Painting in the Shadows by Katherine Kovacic is the second in her Alex Clayton Art series. I met Katherine at the BAD Sydney Crime Writers’ Festival in September 2019 and she’d been nominated for a prestigious Ned Kelly Award for the first in that series, The Portrait of Molly Dean.
I bought that book soon after and very much enjoyed it. The Shifting Landscape was released in early 2020 and I assumed it was the sequel, forgetting about the time lag involved in award nominations. It wasn’t until I started that book I realised it was the third in the series and I’d missed one in between. That’s now been rectified and I’m glad I’ve read Painting in the Shadows as it’s probably my favourite in the series to date.Painting in the Shadows
by Katherine Kovacic
Published by Echo Publishing
Genres: Crime Fiction
Art dealer Alex Clayton and conservator John Porter are thrilled to be previewing the Melbourne International Museum of Art’s (MIMA) newest exhibition, until they witness a museum worker collapse and badly damage a reportedly cursed painting.
Belief in the curse is strengthened when MIMA’s senior conservator Meredith Buchanan dies less than twenty-four hours later while repairing the work. But Alex and John are convinced there is a decidedly human element at work in the museum.
The evidence sets them on the trail of a mysterious painting that could hold a key to Meredith’s death, and the stakes are raised higher when Alex is offered her dream job at MIMA. Damaging the museum’s reputation will jeopardise her professional future.
The friends soon realise they are facing an adversary far more ruthless than they had anticipated, and there is much more at risk than Alex’s career.

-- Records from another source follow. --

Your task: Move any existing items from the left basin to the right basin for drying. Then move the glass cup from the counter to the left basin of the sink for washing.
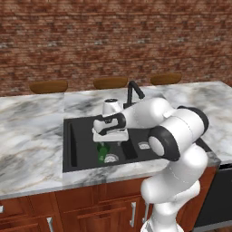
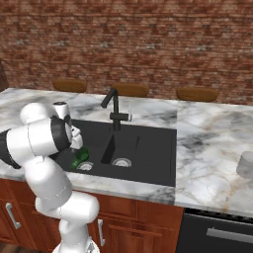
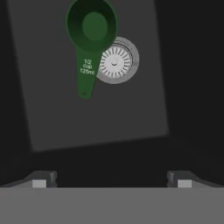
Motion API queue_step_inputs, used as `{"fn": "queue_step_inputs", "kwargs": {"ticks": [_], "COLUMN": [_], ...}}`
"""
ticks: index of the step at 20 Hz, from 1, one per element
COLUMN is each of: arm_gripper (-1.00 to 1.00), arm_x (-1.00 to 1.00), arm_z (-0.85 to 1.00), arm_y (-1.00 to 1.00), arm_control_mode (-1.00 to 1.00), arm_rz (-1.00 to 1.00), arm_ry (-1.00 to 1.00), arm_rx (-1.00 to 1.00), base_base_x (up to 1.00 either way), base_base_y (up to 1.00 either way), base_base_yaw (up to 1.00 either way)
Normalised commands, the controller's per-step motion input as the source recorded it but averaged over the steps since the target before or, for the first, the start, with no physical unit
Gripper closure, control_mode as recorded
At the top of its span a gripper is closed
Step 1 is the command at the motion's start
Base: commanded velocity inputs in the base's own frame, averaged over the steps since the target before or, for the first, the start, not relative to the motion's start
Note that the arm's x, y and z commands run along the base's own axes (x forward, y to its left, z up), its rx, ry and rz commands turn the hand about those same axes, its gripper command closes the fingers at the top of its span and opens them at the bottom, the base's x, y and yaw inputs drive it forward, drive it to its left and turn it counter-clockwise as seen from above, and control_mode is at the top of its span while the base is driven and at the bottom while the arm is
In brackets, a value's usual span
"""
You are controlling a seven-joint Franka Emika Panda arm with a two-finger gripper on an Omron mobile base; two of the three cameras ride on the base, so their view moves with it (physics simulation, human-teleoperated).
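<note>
A dark-green measuring cup (image 3: 89,39) with a long handle lies on the floor of the left basin (image 3: 57,113), its bowl beside the round silver drain (image 3: 116,61). From the base cameras it is a small green shape (image 1: 103,152) (image 2: 79,158) under the hand. My gripper (image 3: 111,181) (image 1: 108,141) hangs above the left basin (image 1: 81,145), pointing down. It is open with nothing between its fingertips, a little short of the green item. The right basin (image 2: 143,143) holds just its drain (image 2: 121,161). A faint pale glass cup (image 2: 130,110) stands on the counter (image 2: 207,138) by the faucet.
The black faucet (image 1: 133,90) (image 2: 113,108) rises behind the sink's divider, close to my forearm. A grey rounded object (image 2: 245,164) sits at the counter's far right. Brown stools (image 1: 47,86) line the far side before a brick wall. A dark appliance front (image 2: 222,232) is lower right.
</note>
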Motion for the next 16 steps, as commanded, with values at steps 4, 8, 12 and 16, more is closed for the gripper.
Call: {"fn": "queue_step_inputs", "kwargs": {"ticks": [4,8,12,16], "arm_gripper": [-1.0,-1.0,-1.0,-1.0], "arm_x": [0.21,0.26,0.24,0.24], "arm_z": [-0.17,-0.19,-0.22,-0.24], "arm_y": [0.09,0.12,0.09,0.12], "arm_control_mode": [-1.0,-1.0,-1.0,-1.0], "arm_rz": [0.0,0.0,0.0,0.0], "arm_ry": [0.02,0.02,0.0,0.01], "arm_rx": [-0.02,-0.03,-0.04,-0.03], "base_base_x": [0.0,0.0,0.0,0.0], "base_base_y": [0.0,0.0,0.0,0.0], "base_base_yaw": [0.0,0.0,0.0,0.0]}}
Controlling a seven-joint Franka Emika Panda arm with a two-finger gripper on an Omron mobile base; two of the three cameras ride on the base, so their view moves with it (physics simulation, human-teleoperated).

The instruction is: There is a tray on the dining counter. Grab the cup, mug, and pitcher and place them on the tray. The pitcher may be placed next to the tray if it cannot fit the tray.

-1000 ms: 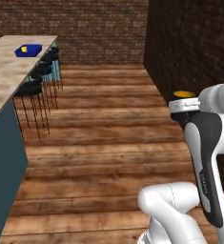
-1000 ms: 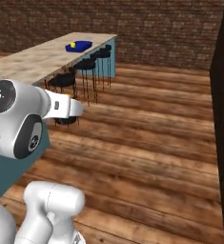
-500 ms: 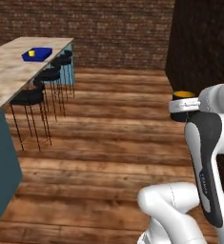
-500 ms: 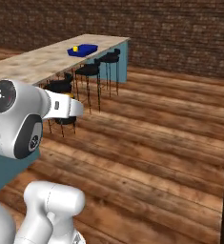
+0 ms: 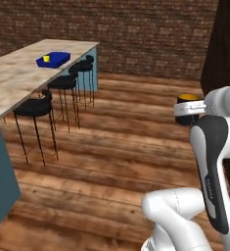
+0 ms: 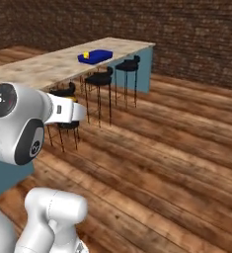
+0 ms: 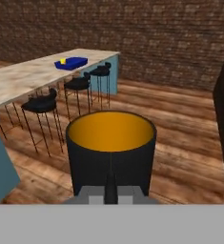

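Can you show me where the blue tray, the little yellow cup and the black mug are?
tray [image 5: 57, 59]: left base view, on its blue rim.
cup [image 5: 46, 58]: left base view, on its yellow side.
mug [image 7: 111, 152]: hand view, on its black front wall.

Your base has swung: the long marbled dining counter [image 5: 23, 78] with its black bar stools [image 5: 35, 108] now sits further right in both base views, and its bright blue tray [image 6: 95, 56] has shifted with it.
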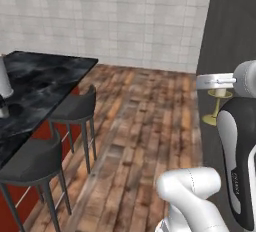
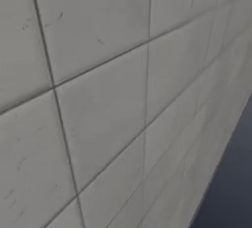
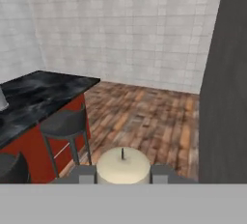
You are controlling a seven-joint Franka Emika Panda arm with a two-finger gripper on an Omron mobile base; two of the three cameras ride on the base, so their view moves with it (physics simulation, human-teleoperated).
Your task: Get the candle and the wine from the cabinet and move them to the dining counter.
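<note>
Between my fingers: candle [image 3: 122,166], cream top and wick close at the near edge of my hand view, a dark finger tip [image 3: 85,174] tight on each side.
Pincer [image 3: 122,175]: closed on the candle, holding it up over the floor.
Candle from the left base view: brass stem and round foot [image 1: 216,110] showing beside my arm at the right, clear of the floor.
Dining counter [image 1: 45,83]: black marble, far left of the candle, well apart from it.
On the counter: a pale upright thing [image 1: 4,78] at the left edge; I cannot tell what it is.
Stools [image 1: 75,108]: two dark ones along the counter's near side.
Floor [image 1: 145,126]: wood planks, between counter and candle.
Wall [image 1: 110,16]: pale tiles, far side.
Dark panel [image 3: 224,83]: right of the candle.
</note>
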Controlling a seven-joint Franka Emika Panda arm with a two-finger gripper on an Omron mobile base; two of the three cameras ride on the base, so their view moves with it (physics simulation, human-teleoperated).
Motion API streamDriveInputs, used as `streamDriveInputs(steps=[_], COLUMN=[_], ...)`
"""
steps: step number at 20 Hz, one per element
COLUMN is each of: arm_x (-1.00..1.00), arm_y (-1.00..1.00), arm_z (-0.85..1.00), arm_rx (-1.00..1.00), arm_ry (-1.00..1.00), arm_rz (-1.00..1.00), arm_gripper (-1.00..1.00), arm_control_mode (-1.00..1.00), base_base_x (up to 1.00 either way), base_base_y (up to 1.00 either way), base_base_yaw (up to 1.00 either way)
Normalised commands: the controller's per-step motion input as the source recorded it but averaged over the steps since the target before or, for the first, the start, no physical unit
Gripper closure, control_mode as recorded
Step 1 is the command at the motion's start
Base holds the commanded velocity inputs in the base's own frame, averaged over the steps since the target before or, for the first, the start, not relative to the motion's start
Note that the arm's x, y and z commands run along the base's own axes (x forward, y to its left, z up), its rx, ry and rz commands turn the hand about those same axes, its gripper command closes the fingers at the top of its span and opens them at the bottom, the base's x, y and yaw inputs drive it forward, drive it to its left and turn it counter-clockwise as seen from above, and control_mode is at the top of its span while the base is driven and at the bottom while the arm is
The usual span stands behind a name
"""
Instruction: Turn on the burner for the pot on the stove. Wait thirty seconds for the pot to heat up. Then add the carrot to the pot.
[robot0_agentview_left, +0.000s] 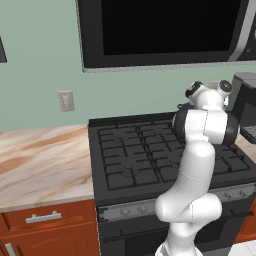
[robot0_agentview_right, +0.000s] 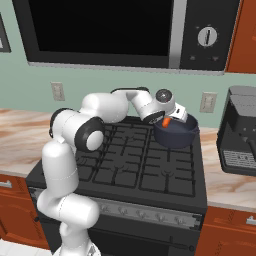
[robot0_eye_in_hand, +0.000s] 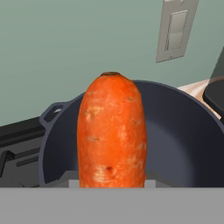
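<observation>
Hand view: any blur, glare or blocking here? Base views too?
Hand view: sharp, flat even light, but the carrot fills the middle and hides much of the pot. Right base view: clear, no glare; pot readable on the stove. Left base view: the arm blocks the pot.

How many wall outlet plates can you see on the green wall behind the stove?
2. One wall plate sits left of the stove, above the marble counter. The other wall plate is right of the pot, beside the black appliance. The arm may hide more.

wall (robot0_agentview_left: 40, 60) pale green | marble counter (robot0_agentview_left: 40, 160) | wood cabinets (robot0_agentview_left: 50, 235) | microwave (robot0_agentview_right: 100, 30)
</observation>
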Motion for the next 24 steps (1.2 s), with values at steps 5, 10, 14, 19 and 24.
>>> streamDriveInputs(steps=[5,10,14,19,24], arm_x=[0.0,0.05,0.16,0.26,0.19], arm_y=[0.0,0.0,-0.03,-0.13,-0.15], arm_z=[0.0,0.0,-0.09,-0.18,-0.14], arm_rx=[0.0,0.0,0.01,0.0,0.02], arm_ry=[0.0,0.0,0.01,0.09,0.14], arm_rz=[0.0,0.0,0.0,0.0,0.0], arm_gripper=[1.0,1.0,1.0,1.0,1.0], arm_control_mode=[-1.0,-1.0,-1.0,-1.0,-1.0], base_base_x=[0.0,0.0,0.0,0.0,0.0], base_base_y=[0.0,0.0,0.0,0.0,0.0], base_base_yaw=[0.0,0.0,0.0,0.0,0.0])
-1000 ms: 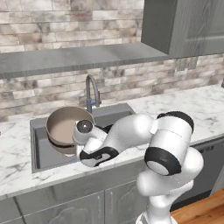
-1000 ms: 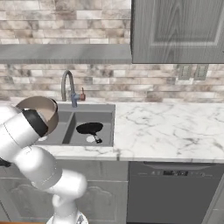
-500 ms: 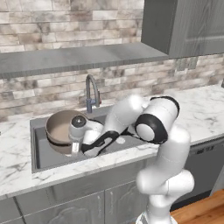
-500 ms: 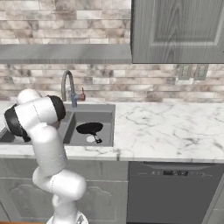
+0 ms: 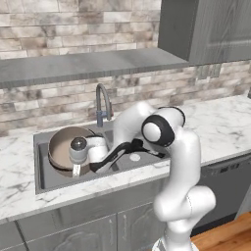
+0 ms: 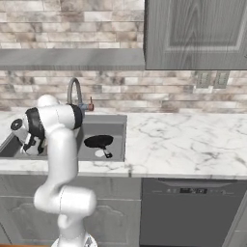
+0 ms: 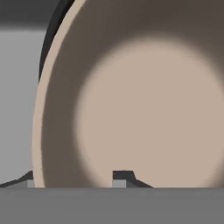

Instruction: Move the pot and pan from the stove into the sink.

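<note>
The tan-brown pot [image 5: 61, 147] lies in the left part of the sink [image 5: 43, 179], its beige inside [image 7: 144, 100] close up in the hand view. My gripper [image 5: 77, 164] hangs at the pot's near rim. In the hand view my gripper [image 7: 75, 179] is open, its jaws straddling the rim: one fingertip [image 7: 28, 180] outside the wall, the other inside. The black pan [image 6: 99, 141] rests in the right part of the sink [image 6: 118, 144], handle toward the front. The stove is out of view.
A curved grey faucet [image 5: 102, 100] rises behind the basin. White marble counter [image 6: 183, 144] runs to the right of the sink, with a dishwasher front [image 6: 193, 207] below it. A grey shelf [image 5: 83, 66] and wall cabinet [image 5: 211, 29] hang above.
The arm has swung further left over the sink and lowered the pot into the left part of the basin. The jaws, shut on the rim before, now stand apart.
</note>
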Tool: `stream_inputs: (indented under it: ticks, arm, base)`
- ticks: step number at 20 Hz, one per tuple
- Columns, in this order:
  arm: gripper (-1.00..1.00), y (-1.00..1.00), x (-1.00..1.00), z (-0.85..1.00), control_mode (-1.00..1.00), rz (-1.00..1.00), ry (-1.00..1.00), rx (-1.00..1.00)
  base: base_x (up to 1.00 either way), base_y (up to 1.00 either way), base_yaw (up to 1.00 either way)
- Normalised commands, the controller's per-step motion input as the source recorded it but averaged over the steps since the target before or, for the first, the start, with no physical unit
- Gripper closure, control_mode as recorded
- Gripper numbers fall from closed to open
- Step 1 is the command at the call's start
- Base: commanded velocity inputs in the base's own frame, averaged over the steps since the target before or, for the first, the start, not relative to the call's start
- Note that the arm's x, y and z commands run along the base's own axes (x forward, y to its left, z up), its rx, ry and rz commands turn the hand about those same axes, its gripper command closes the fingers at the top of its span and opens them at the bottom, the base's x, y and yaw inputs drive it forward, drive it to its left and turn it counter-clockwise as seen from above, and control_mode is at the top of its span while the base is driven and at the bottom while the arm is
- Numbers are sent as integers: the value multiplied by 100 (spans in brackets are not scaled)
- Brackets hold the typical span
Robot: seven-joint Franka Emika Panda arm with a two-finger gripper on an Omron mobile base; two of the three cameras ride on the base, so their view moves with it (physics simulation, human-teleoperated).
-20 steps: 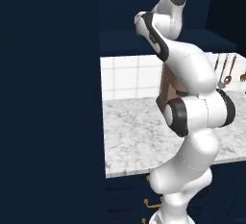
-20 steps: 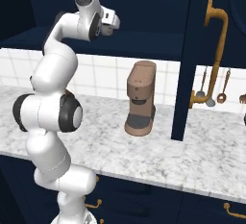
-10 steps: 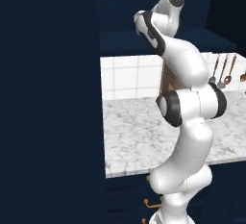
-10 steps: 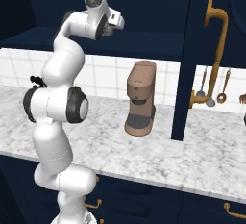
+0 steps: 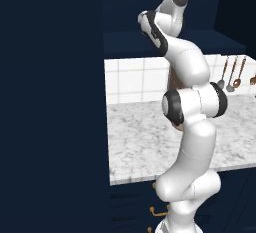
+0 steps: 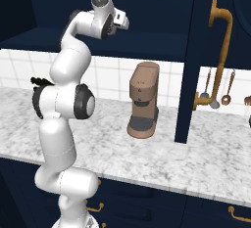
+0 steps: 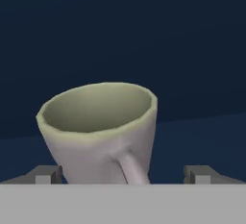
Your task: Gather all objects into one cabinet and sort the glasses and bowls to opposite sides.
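Navy wall cabinet door (image 6: 206,51) w/ golden bar handle (image 6: 215,60) was seen standing open, R of coffee machine (image 6: 143,100). Grey-beige mug (image 7: 103,129) was seen tilted betw. wide-spread fingertips (image 7: 45,174); actual grip couldn't be told.

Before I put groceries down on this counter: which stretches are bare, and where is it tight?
The marble counter is bare in front of the coffee machine and left of it, behind the arm. It is tight between the machine and the open cabinet door, beside the hanging utensils.
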Motion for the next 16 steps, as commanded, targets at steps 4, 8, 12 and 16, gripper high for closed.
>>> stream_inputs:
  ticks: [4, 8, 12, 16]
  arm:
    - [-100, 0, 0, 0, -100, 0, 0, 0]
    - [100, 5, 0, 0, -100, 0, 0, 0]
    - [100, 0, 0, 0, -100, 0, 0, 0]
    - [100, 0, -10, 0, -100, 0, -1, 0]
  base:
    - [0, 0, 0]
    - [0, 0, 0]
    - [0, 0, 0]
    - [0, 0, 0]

I really like Alex Clayton. Having met Kovacic I can very much appreciate how much her writing reflects her own personality. As a narrator Alex (and Kovacic) offers dry humour and wit. Her novels are cleverly written, featuring droll dialogue and intelligent prose. I find the writing quite addictive. I mean, I’d certainly want to be friends with Alex, though I’d flounder in all of the art world talk as I’m incredibly heathen-like in that respect.
Again Kovacic’s knowledge and research of artists, art history, restoration methodology and curation is astounding. I must confess to skimming over some of the detail as many of the names of artists and their work mean little to me; though it is a reminder of life outside of my bubble. It can feel a little densely populated with that information at times but there’s no sense that Kovacic is sharing it to ‘discombobulate’ readers, rather it reflects Alex’s (and John’s) extensive knowledge about their passion.
Of course, at the heart of this is the arrival of the potentially-cursed painting. After Meredith’s death, John is asked to oversee repairs and he drags Alex along with him. They soon discover the recent death may not be what it seems and it appears the victim may have stumbled across some forgeries taking place at the gallery.
I realised I’d missed a book in the series when – in The Shifting Landscape – Alex reflects on events that took place between her and John here. They’re long-term besties but he’s in an unhappy marriage and his wife detests Alex. There’s a frisson of attraction between the pair. Intellectually, their sparring is akin to flirting. Or perhaps foreplay. They seem ridiculously well-suited but perhaps if together (in that way) it would not work.
Alex’s wolfhound Hogarth again makes an appearance and I love the fact Kovacic writes him as (if) another character in her novels.
The only thing I’d probably change is that there’s quite a few references to Alex’s aversion to this particular gallery (the fictional MIMA) and we learn she interned there over a decade earlier. It’s only late in the book we’re privy to what happened. I’m not sure it was necessary to hold that information back. It could possibly have been included earlier or delivered in a prologue or similar, which would give us more context for Alex’s discomfort.
I’d kinda guessed whodunnit here. Mainly because there aren’t a lot of other characters introduced to the extent that we’d be surprised by their involvement. The mystery is intriguing but in some ways I’m more drawn to the characters, the clever writing and witty dialogue as well as Kovacic’s attention to detail – in everything from Alex’s clothes to settings to the art on offer.
One day…. when I have time, I want to go back in time and read these in order. Each however, can be easily read as a standalone.
Painting in the Shadows by Katherine Kovacic was published in Australia by Echo Publishing and is now available.